**Work order**
Transcribe all the records with complete accuracy.

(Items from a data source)
++++++++++

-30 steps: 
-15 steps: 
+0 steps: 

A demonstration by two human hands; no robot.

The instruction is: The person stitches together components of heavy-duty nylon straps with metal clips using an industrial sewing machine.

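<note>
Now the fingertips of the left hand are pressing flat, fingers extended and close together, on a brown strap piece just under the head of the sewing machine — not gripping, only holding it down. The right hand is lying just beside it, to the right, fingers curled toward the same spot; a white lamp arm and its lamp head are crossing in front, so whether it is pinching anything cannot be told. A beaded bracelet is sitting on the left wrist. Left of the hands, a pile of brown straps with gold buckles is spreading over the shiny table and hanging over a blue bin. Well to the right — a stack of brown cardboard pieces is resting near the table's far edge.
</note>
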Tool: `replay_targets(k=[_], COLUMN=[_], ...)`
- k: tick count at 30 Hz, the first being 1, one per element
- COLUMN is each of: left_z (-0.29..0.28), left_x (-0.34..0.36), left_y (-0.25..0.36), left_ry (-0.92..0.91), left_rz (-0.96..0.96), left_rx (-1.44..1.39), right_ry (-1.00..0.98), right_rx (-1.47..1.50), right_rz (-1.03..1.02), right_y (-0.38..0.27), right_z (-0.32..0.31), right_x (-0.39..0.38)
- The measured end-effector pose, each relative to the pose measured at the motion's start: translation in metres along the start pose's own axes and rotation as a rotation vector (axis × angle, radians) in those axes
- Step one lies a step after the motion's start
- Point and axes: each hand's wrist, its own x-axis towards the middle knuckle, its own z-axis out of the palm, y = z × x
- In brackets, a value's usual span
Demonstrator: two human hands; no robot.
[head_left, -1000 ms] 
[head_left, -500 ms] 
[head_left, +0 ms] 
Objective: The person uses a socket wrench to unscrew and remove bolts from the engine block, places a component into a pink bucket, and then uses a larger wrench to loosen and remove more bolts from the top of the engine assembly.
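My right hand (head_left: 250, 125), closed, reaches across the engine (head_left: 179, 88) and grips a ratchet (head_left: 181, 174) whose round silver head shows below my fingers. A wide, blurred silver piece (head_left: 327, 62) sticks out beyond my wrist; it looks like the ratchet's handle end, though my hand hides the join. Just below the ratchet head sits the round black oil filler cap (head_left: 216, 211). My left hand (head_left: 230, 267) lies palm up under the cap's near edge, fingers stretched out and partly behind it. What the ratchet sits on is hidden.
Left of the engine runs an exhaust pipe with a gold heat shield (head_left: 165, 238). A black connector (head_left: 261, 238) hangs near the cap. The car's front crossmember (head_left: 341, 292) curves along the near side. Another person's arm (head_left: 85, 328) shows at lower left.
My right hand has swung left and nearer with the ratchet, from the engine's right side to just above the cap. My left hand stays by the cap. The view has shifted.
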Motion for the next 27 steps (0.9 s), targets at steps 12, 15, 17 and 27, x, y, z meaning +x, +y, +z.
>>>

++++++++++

**Output of the task**
-30 steps: 
-15 steps: 
+0 steps: 

A demonstration by two human hands; no robot.

The instruction is: The person stitches together components of heavy-duty nylon straps with metal clips using an industrial sewing machine.

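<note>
Now the fingertips of the left hand are pressing flat, fingers extended and close together, on a brown strap piece just under the head of the sewing machine — not gripping, only holding it down. The right hand is lying just beside it, to the right, fingers curled toward the same spot; a white lamp arm and its lamp head are crossing in front, so whether it is pinching anything cannot be told. A beaded bracelet is sitting on the left wrist. Left of the hands, a pile of brown straps with gold buckles is spreading over the shiny table and hanging over a blue bin. Well to the right — a stack of brown cardboard pieces is resting near the table's far edge.
</note>
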Tool: `replay_targets(k=[_], COLUMN=[_], ...)`
- k: tick count at 30 Hz, the first being 1, one per element
- COLUMN is each of: left_z (-0.29..0.28), left_x (-0.34..0.36), left_y (-0.25..0.36), left_ry (-0.92..0.91), left_rz (-0.96..0.96), left_rx (-1.44..1.39), right_ry (-1.00..0.98), right_rx (-1.47..1.50), right_rz (-1.03..1.02), right_y (-0.38..0.27), right_z (-0.32..0.31), right_x (-0.39..0.38)
- The measured end-effector pose, each relative to the pose measured at the motion's start: translation in metres along the start pose's own axes and rotation as a rotation vector (axis × angle, radians) in those axes
- Step one lies a step after the motion's start
- Point and axes: each hand's wrist, its own x-axis towards the middle knuckle, its own z-axis out of the palm, y = z × x
- In brackets, a value's usual span
Demonstrator: two human hands; no robot.
[head_left, -1000 ms] 
[head_left, -500 ms] 
[head_left, +0 ms] 
Objective: The person uses a socket wrench to unscrew and remove bolts from the engine block, places a component into a pink bucket, and then uses a larger wrench to loosen and remove more bolts from the top of the engine assembly.
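My right hand (head_left: 250, 125), closed, reaches across the engine (head_left: 179, 88) and grips a ratchet (head_left: 181, 174) whose round silver head shows below my fingers. A wide, blurred silver piece (head_left: 327, 62) sticks out beyond my wrist; it looks like the ratchet's handle end, though my hand hides the join. Just below the ratchet head sits the round black oil filler cap (head_left: 216, 211). My left hand (head_left: 230, 267) lies palm up under the cap's near edge, fingers stretched out and partly behind it. What the ratchet sits on is hidden.
Left of the engine runs an exhaust pipe with a gold heat shield (head_left: 165, 238). A black connector (head_left: 261, 238) hangs near the cap. The car's front crossmember (head_left: 341, 292) curves along the near side. Another person's arm (head_left: 85, 328) shows at lower left.
My right hand has swung left and nearer with the ratchet, from the engine's right side to just above the cap. My left hand stays by the cap. The view has shifted.
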Motion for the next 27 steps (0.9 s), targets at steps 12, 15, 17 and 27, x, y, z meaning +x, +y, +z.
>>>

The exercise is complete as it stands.